The cartel also uses extralegal methods to maintain their monopoly privilege. The chief of police is paid off by the chocolate cartel throughout the movie. He constantly pursues Wonka because of this.
All of this illustrates the alliance between government and big business. Large, incumbent firms support regulation that disproportionately harms new entrants to the market so as to protect their incumbency. This is called regulatory capture, an approach that holds that regulation serves the interests of dominant firms rather than the public interest. The procartel government interventions in Wonka are clearly no exception.
However, despite the government interventions that the chocolate cartel clearly benefits from, the movie chooses to focus on the villainous businessmen. The film reinforces this by portraying the public apparatus as not necessarily evil. In fact, a lower-level police officer is among the first people to show Wonka charity, giving him some money to pay for a room. This same police officer arrests the chief of police in the end for the chief’s corrupt behavior. Additionally, the chief of police is at first reluctant to continue his corrupt activities but is subsequently persuaded by the chocolate cartel’s deep pockets.
Returning to regulatory capture, it is important to note that the root of the problem is not business, but the government. If the government did not exist, then the business interests would be forced to compete without special privileges. In that case, Wonka’s ascent would have been a much shorter tale. Consequently, the movie should have given a more-nuanced image of the cartel, perhaps portraying them instead as crony, yet competent, businessmen, who would otherwise be moral actors in the absence of government intervention.

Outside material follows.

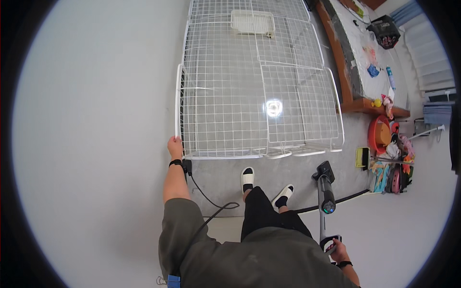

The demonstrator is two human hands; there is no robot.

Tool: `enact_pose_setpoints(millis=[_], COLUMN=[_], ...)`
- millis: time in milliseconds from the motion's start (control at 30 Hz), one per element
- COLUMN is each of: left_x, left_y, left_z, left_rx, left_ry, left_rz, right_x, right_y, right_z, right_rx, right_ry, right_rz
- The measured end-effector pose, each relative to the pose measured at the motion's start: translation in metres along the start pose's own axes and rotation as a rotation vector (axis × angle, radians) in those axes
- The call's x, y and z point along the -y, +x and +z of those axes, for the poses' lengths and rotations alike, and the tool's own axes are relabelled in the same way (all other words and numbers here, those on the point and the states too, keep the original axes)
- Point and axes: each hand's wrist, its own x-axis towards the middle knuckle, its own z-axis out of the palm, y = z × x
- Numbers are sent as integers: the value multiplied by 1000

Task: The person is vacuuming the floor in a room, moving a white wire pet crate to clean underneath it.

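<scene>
Against the wall, my left hand (pixel 175 144) is closed around the near left end of a white tubular rail on a large white wire-mesh rack (pixel 230 108). On the other side, my right hand (pixel 338 251) grips the handle of a grey and black stick vacuum cleaner (pixel 327 198). The vacuum's black floor head (pixel 325 171) rests on the grey floor, to the right of my feet. A white slatted plastic tray (pixel 252 23) shows at the rack's far end; whether it lies on or under the mesh I cannot tell.
A black adapter with a cable (pixel 207 198) hangs by my left forearm. Right of the rack stands a wooden bed frame (pixel 347 104) with loose items on it. A red basin (pixel 378 135), a yellow dustpan (pixel 362 157) and piled belongings sit at the right. A white wall borders the left.
</scene>
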Motion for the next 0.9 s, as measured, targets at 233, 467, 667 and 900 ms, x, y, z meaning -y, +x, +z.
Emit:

Ultimately, Wonka, though a charming and entertaining movie at times, portrays free enterprise in a negative light despite Wonka being an entrepreneur who is stifled by anticompetitive government policy. If one looks closely, Wonka is actually an indictment of cronyism. The legal system that Wonka is subject to enforces onerous fines, regulations, and fraudulent contracts, and this system has a police force that accepts bribes from incumbent firms. Unfortunately, the movie chooses to lambaste the evils of businessmen, portraying them as immoral and sometimes incompetent. For these reasons, I only cautiously recommend Wonka for its anticronyism undertones.
The movie would have been better off giving a more nuanced story rather than a black-and-white tale of a small-time entrepreneur going up against evil and oft-idiotic businessmen who sing and dance to the suffering of the disadvantaged.